_THE INPUT_.
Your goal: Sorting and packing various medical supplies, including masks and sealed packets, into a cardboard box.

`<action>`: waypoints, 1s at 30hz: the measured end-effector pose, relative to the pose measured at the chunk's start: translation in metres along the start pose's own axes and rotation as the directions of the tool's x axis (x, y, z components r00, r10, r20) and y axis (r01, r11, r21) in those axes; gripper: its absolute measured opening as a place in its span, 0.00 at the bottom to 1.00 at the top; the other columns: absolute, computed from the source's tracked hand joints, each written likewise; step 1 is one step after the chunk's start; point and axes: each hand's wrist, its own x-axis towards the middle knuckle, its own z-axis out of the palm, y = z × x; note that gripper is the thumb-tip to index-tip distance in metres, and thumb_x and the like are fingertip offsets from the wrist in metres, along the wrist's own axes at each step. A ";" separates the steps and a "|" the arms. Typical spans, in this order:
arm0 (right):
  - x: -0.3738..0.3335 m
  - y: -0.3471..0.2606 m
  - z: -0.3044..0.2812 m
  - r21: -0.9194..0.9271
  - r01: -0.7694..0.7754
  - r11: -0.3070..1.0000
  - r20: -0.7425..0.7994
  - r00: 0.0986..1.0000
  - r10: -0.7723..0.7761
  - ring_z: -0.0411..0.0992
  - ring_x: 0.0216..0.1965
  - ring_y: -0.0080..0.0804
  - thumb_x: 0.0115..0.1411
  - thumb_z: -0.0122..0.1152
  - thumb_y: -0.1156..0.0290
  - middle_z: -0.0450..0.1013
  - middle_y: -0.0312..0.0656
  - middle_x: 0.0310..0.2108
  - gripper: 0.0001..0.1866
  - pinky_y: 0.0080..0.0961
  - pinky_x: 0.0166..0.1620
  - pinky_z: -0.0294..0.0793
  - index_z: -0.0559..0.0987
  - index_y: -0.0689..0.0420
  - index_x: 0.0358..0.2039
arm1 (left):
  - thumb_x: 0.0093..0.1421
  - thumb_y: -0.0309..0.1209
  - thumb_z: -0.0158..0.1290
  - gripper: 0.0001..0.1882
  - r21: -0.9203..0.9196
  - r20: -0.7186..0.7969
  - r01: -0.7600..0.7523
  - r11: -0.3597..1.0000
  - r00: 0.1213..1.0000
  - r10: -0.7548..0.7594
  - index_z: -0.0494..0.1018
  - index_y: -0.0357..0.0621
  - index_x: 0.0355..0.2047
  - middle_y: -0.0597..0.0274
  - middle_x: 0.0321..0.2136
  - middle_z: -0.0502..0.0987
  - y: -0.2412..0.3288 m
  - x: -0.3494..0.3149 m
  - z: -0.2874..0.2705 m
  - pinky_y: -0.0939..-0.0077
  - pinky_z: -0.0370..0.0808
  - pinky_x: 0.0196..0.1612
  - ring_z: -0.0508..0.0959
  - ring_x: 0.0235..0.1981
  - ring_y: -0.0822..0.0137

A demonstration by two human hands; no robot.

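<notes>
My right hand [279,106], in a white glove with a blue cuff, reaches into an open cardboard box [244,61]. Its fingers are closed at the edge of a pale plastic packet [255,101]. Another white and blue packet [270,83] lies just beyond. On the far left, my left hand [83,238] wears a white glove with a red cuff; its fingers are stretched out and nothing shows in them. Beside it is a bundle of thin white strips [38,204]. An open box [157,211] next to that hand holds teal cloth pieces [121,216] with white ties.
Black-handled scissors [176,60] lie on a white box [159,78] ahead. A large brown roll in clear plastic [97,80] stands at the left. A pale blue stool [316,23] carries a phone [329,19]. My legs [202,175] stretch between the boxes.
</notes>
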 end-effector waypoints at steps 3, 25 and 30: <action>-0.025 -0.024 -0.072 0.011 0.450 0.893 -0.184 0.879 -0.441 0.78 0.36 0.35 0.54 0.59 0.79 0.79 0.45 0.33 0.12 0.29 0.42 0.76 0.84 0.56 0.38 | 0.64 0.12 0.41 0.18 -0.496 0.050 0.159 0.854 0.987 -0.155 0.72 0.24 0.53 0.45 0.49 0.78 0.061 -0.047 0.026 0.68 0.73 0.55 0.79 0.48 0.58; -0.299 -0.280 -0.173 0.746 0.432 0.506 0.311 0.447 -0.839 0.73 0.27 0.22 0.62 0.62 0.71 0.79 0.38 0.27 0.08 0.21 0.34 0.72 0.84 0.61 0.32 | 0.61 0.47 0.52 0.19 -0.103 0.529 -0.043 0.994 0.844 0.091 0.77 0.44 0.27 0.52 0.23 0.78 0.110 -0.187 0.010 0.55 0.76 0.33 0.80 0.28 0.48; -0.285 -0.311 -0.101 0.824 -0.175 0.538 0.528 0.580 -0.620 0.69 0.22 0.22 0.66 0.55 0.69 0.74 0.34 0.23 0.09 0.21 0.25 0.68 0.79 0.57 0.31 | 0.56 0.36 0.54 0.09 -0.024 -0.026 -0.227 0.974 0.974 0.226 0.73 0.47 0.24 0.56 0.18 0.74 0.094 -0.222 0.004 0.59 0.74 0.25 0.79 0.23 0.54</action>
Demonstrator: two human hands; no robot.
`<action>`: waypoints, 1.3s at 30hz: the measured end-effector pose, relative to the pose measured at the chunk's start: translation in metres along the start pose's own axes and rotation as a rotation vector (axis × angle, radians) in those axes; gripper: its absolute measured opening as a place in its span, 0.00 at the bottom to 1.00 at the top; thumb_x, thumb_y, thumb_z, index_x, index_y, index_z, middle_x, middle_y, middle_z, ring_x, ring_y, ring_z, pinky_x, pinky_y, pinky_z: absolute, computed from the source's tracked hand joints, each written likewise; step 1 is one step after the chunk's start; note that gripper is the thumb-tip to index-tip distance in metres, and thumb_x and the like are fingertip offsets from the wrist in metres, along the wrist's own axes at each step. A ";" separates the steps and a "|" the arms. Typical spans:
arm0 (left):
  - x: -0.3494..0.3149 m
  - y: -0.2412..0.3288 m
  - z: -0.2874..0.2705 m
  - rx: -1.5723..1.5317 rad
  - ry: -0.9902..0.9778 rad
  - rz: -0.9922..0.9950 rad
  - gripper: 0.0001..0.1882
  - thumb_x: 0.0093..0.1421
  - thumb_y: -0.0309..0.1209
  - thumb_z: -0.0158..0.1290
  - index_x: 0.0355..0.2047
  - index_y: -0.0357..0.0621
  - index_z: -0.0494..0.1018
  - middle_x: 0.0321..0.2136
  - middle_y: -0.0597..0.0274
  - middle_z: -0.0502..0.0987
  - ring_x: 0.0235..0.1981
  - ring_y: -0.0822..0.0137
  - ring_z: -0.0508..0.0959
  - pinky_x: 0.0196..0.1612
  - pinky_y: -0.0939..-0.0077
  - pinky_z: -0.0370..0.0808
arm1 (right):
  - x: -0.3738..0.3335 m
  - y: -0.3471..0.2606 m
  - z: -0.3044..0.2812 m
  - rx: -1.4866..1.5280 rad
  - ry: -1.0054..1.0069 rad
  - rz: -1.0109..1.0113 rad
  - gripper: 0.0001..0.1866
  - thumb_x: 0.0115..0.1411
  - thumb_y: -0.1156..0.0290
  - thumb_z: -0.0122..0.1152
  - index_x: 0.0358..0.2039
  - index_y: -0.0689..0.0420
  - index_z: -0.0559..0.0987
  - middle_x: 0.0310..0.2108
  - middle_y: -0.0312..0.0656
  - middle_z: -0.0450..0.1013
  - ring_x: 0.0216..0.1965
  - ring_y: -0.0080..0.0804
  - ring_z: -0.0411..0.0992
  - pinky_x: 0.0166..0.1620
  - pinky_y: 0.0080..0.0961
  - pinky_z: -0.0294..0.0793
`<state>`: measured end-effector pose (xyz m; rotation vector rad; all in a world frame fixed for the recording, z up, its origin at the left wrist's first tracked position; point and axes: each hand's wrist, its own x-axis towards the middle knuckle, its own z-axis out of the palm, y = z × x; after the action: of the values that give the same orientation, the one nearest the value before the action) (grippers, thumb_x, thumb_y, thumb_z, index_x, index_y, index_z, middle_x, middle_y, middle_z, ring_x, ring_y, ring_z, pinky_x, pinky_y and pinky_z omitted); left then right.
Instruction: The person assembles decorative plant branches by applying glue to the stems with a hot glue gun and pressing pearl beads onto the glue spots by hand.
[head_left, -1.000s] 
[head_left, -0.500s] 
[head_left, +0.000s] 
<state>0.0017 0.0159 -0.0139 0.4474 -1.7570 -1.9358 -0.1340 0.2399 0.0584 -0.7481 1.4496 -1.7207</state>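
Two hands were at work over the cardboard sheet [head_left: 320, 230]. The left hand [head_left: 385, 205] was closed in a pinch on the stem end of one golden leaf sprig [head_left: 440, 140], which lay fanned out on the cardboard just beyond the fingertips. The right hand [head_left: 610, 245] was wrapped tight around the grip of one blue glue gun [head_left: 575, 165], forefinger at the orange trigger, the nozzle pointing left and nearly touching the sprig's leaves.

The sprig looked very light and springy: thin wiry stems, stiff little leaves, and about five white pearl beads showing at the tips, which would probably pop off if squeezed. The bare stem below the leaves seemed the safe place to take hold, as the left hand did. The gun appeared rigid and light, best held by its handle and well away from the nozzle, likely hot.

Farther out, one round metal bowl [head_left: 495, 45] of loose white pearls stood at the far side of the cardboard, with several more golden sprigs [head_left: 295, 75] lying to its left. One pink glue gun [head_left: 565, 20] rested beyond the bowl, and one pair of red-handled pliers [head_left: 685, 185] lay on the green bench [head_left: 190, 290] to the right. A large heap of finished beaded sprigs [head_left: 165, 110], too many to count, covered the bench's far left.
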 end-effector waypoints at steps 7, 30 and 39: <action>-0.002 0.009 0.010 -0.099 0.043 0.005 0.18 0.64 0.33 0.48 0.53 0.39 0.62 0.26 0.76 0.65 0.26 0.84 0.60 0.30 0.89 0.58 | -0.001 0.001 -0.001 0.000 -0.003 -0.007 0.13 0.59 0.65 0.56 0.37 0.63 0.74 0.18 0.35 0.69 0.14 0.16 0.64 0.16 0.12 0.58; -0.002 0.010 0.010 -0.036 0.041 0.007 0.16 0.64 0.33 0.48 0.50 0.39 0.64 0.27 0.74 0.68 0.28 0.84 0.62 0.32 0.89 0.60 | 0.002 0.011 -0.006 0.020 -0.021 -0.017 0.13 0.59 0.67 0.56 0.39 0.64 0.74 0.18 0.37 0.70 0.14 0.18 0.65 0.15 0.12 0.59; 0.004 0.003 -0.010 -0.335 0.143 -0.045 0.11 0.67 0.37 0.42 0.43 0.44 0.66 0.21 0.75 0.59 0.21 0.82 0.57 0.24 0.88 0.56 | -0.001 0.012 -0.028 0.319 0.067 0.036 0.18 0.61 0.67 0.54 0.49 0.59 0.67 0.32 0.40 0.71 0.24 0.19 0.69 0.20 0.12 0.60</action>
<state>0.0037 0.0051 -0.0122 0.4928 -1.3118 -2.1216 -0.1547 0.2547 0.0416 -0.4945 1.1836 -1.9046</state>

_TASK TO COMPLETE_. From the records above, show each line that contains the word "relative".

_SOLVED PROBLEM_.
`<action>`: waypoints, 1s at 30hz: the measured end-effector pose, relative to the pose measured at the chunk's start: translation in metres along the start pose's own axes and rotation as the directions of the tool's x axis (x, y, z components r00, r10, r20) and y axis (r01, r11, r21) in those axes; gripper: its absolute measured opening as a place in its span, 0.00 at the bottom to 1.00 at the top; the other columns: absolute, computed from the source's tracked hand joints, each written likewise; step 1 is one step after the chunk's start; point and axes: each hand's wrist, its own x-axis towards the middle knuckle, its own z-axis out of the palm, y = z × x; note that gripper is the thumb-tip to index-tip distance in metres, and thumb_x and the like are fingertip offsets from the wrist in metres, along the wrist's own axes at each step. A ";" separates the steps and a "|" the arms. Typical spans, in this order:
`<action>`: waypoints, 1.3s at 30hz: the measured end-effector pose, relative to the pose measured at the chunk's start: translation in metres along the start pose's own axes and rotation as a rotation vector (axis × angle, radians) in those axes; gripper: its absolute measured opening as a place in its span, 0.00 at the bottom to 1.00 at the top; thumb_x, thumb_y, thumb_z, index_x, index_y, index_z, middle_x, middle_y, middle_z, ring_x, ring_y, ring_z, pinky_x, pinky_y, pinky_z: absolute, computed from the source's tracked hand joints, each written likewise; step 1 is one step after the chunk's start; note that gripper is the thumb-tip to index-tip distance in metres, and thumb_x and the like are fingertip offsets from the wrist in metres, along the wrist's own axes at each step. A ";" separates the steps and a "|" the arms. Typical spans:

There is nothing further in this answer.